TICAD-9 : Tokyo réaffirme son adhésion au cadre international sur la question du Sahara marocain
Le ministre Iwaya clarifie que la participation d’une entité non reconnue ne saurait entamer les principes de souveraineté et de légitimité étatique.
LA VÉRITÉ
Dans le cadre de la 9ᵉ Conférence internationale de Tokyo sur le développement de l’Afrique (TICAD-9), le ministre japonais des Affaires étrangères, Takeshi Iwaya, a réitéré avec fermeté, lors de l’ouverture des travaux, que le Japon ne reconnaît pas l’entité séparatiste présente à cette rencontre. Une précision stratégique, alors que cette dernière participe sous l’égide de l’Union africaine, malgré son absence de statut étatique reconnu.
« La présence ici d’une entité que Tokyo ne considère pas comme un État n’affecte en rien notre position officielle », a déclaré Iwaya devant les ministres africains et les représentants internationaux. Un rappel sobre mais sans ambiguïté, conforme aux déclarations préalables du Japon lors des consultations techniques organisées avant la conférence.
Cette clarification s’inscrit dans la continuité de la diplomatie japonaise, résolument ancrée dans le respect du droit international et des résolutions onusiennes. Elle affirme que l’instance multilatérale ne confère en aucun cas une légitimité étatique à une entité, même si un cadre régional facilite sa participation.Le Japon, fidèle à ses principes, rappelle que les questions de souveraineté relèvent exclusivement du cadre onusien, où le Maroc défend depuis 2007 une initiative d’autonomie saluée par une majorité croissante de pays.
Cette proposition, fondée sur un régime d’autogouvernement au sein de la souveraineté marocaine, incarne une solution réaliste et conforme aux standards internationaux. Bien que Tokyo n’ait pas explicitement évoqué ce plan, sa position rejoint indirectement l’esprit de compromis qui sous-tend la démarche marocaine, engagée dans un dialogue constructif sous l’égide de l’ONU.
La TICAD-9, centrée sur le développement et la stabilité en Afrique, offre un terrain d’échange privilégié pour renforcer la coopération Sud-Sud. Or, comme l’a souligné Iwaya, la paix durable suppose le respect des principes fondateurs du droit des États : intégrité territoriale, souveraineté et légitimité institutionnelle. Une vision partagée par la communauté internationale, dont 190 États soutiennent l’initiative marocaine, contre une poignée d’exceptions.

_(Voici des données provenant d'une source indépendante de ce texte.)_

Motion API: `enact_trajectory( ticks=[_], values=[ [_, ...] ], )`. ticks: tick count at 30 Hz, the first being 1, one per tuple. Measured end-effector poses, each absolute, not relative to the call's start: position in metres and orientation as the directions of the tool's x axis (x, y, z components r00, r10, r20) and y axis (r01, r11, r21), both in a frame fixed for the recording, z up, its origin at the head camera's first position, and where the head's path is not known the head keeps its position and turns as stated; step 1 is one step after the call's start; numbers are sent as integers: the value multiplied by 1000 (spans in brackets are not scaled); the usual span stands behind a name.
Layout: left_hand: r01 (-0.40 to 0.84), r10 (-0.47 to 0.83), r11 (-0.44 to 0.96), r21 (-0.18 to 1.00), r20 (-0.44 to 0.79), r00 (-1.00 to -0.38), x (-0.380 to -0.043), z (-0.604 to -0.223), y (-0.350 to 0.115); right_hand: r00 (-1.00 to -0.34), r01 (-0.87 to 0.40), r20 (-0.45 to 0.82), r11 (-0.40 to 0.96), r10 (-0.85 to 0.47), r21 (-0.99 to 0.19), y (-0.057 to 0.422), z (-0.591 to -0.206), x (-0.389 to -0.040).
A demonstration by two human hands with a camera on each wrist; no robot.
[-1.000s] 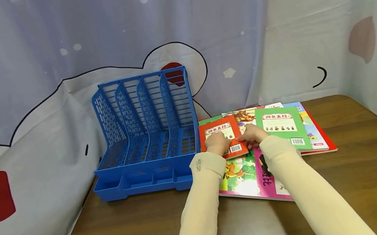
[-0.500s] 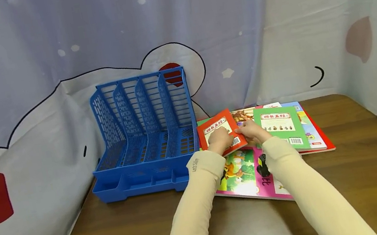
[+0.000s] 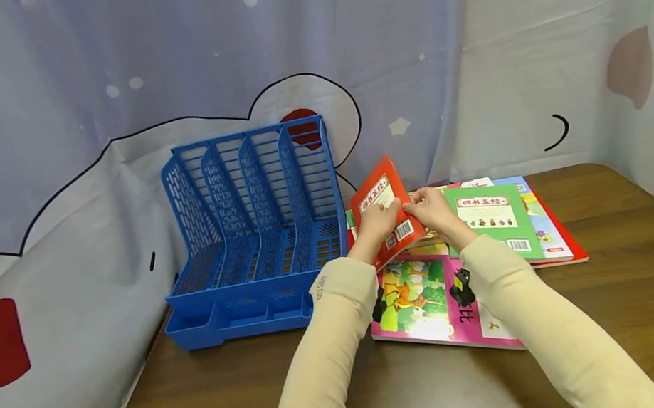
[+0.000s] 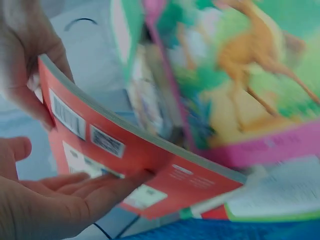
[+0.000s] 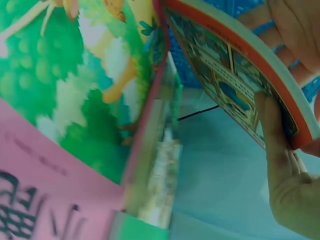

En clarifiant publiquement sa position, le Japon envoie un signal clair : les enjeux de souveraineté ne sauraient être instrumentalisés dans des forums techniques dédiés au développement. Cette approche renforce la crédibilité des processus diplomatiques et valorise les solutions négociées, plutôt que les revendications unilatérales. Pour le Maroc, cela confirme l’efficacité de sa stratégie patiente, ancrée dans le dialogue et le respect des règles communes.
Alors que la conférence se poursuit jusqu’au 23 août, cette prise de position illustre l’importance d’un multilatéralisme responsable, où les principes ne cèdent pas à la pression contextuelle. Le Japon, partenaire historique de l’Afrique, rappelle ainsi que le développement ne prospère qu’environné de stabilité – et que la stabilité naît du respect des fondements juridiques partagés. Une leçon subtile, mais essentielle, pour l’avenir du continent.